At lower and higher latitudes (|ϕ| ≳ 50°) there can even be direct day-to-night flows over the poles at high altitudes. Both the equatorial meridional advection and polar day-to-night flows at high altitudes are likely to also impact the atmosphere’s recovery after a flare event by transporting and mixing material away from the flared dayside.

5.2.5 Superrotation as advection

The premise of the pseudo-2D chemistry model of Agúndez et al. (2014) is that equatorial superrotation can be approximated by a uniform zonal wind that acts as advection on the entire atmospheric column (solid-body rotation). Aside from reducing the complex three-dimensional circulation pattern to the dominating jet stream (see Sect. 5.2.4), the assumption of solid-body rotation with a fixed period Pwind (~4.6 days) is clearly a determining factor in our models for the evolution of the atmospheric composition after the flare event (e.g. Figs. 4, 5, 8). We found that the evening limb is perturbed in the first ~2.3 days (Pwind/2) after the start of the flare, while the morning limb remains unaffected several hours after the event. Between ~2.3 to ~4.6 days, the morning limb becomes affected while the evening limb fully recovers. However, this abrupt transition at Pwind/2 is an artefact of the chemistry model, and we do not expect such a time evolution in reality. Instead, additional processes such as small-scale turbulence and non-zonal mixing (see Sect. 5.2.4), will initiate further mixing of atmospheric layers. As such, we expect diffusion to modulate the patterns that we obtain from our purely advective models. Therefore, one should consider this transition value of Pwind/2 as an estimate, rather than a exact quantity. The same nuance holds for the results presented in Sect. 4.6, where we found that repeated flaring only manages to permanently perturb the atmosphere to a post-flare state when the flare period equals Pwind/2 or less.
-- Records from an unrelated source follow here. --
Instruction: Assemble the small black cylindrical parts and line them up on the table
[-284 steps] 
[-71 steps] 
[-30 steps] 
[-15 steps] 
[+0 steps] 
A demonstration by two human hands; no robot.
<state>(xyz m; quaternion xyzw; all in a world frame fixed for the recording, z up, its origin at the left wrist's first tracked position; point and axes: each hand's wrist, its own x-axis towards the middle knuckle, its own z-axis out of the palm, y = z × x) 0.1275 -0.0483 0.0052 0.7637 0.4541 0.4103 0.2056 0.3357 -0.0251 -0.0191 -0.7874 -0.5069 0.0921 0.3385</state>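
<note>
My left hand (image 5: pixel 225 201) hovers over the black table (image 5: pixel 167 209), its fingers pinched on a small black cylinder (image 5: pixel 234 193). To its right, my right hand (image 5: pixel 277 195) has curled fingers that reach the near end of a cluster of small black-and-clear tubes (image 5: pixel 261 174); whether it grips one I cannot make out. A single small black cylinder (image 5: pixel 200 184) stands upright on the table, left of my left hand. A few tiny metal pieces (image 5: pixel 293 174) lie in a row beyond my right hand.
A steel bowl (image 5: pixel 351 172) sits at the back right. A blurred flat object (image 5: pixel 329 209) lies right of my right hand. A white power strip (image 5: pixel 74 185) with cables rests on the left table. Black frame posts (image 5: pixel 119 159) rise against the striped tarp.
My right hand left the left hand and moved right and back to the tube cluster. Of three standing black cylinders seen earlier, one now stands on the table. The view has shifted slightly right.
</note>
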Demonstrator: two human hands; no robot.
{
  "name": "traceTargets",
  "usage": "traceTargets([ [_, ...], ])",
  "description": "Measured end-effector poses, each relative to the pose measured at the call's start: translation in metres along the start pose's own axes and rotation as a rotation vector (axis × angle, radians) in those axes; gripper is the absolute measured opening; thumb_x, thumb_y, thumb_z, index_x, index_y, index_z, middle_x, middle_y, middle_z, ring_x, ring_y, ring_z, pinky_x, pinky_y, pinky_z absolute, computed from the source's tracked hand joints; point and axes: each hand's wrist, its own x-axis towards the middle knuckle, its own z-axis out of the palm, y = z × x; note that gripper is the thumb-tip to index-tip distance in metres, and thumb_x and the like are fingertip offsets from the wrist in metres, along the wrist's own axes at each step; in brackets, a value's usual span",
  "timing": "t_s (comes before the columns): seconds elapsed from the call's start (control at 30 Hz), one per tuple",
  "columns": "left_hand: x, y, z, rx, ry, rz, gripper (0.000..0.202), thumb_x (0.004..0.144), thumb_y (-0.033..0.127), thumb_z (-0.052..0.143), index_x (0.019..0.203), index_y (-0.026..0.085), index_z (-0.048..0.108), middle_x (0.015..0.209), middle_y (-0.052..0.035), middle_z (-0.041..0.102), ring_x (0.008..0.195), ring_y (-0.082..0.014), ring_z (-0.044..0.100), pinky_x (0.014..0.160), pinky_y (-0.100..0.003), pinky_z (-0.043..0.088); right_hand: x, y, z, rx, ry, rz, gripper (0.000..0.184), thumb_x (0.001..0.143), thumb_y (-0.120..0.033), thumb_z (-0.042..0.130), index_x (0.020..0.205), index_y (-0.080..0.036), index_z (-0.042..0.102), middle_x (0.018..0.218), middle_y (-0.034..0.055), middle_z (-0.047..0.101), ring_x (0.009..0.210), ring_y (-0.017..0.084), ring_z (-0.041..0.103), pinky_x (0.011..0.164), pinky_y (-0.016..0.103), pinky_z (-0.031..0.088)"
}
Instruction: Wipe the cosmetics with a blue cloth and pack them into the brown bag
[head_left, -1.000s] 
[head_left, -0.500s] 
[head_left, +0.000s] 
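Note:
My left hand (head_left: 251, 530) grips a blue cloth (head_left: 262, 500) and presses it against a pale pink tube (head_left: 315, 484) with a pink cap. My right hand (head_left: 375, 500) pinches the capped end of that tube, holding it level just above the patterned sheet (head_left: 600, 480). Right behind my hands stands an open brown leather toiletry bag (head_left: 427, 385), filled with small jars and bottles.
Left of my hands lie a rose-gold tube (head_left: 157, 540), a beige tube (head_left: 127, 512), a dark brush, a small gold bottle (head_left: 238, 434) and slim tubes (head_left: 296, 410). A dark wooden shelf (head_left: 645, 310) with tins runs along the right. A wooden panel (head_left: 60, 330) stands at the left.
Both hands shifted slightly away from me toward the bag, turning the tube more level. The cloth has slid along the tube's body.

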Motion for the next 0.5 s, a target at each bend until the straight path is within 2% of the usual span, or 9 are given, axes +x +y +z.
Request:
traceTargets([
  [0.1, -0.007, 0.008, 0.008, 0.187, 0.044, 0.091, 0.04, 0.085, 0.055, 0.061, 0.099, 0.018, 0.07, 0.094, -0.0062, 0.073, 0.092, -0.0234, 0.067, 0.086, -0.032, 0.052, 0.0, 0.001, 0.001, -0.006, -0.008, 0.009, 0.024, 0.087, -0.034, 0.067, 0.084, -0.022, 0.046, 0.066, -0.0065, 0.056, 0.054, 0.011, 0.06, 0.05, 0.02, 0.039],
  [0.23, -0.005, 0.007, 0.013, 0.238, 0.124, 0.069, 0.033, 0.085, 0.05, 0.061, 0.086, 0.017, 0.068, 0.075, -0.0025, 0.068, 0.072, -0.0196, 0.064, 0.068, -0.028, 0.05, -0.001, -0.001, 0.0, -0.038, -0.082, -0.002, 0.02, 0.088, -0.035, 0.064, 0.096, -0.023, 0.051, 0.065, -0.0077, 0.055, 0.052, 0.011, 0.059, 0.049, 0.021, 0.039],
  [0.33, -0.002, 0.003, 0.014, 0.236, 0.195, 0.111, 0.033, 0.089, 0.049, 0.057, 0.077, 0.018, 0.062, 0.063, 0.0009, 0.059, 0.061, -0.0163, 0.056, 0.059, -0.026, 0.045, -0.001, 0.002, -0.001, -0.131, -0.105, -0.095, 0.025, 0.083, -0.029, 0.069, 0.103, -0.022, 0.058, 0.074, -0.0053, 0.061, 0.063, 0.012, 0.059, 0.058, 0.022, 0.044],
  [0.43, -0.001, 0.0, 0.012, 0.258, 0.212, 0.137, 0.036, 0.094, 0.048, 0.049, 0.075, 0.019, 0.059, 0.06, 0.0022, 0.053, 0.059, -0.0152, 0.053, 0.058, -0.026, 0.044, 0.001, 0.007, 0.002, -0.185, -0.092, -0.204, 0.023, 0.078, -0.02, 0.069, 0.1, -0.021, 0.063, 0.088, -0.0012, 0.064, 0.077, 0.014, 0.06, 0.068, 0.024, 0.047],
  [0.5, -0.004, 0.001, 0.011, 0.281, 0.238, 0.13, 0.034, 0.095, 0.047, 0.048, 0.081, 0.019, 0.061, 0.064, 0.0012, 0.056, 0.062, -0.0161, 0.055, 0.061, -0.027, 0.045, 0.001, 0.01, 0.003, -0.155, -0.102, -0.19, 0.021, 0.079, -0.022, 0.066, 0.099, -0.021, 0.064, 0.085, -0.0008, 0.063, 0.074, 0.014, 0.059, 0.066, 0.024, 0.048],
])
5.2.6 Three-dimensional transmission spectroscopy

The transmission spectra presented in this work are computed with a thermal structure and molecular composition representative for the equator. However, transit spectroscopy probes the full terminator of the projected planetary disk, so the information from higher latitudes is missing from our models. Nevertheless, the equatorial region, which is generally hotter than the polar regions, is expected to dominate the spectral signature (e.g. Caldas et al. 2019; Baeyens et al. 2021).

Additionally, in this work, we focussed on flare-induced variations to the morning and evening limb separately, while both would contribute to the transmission spectra. The values reported in this work for flare-induced fluctuations on individual terminators are therefore likely upper limits as actual observations will be an average between the evening and morning limb contributions. We note that recently the ingress and egress of transiting exoplanets have been probed separately (Ehrenreich et al. 2020; Espinoza & Jones 2021), which provide unique insights on the three-dimensional structure of exoplanets. Finally, we note that recent studies which have researched asymmetries in three-dimensional transmission spectra indicate that the vertically extended evening limb contributes more than the less extended morning limb (Caldas et al. 2019; Falco et al. 2022; Pluriel et al. 2022; Lee et al. 2022; MacDonald & Lewis 2022; Nixon & Madhusudhan 2022).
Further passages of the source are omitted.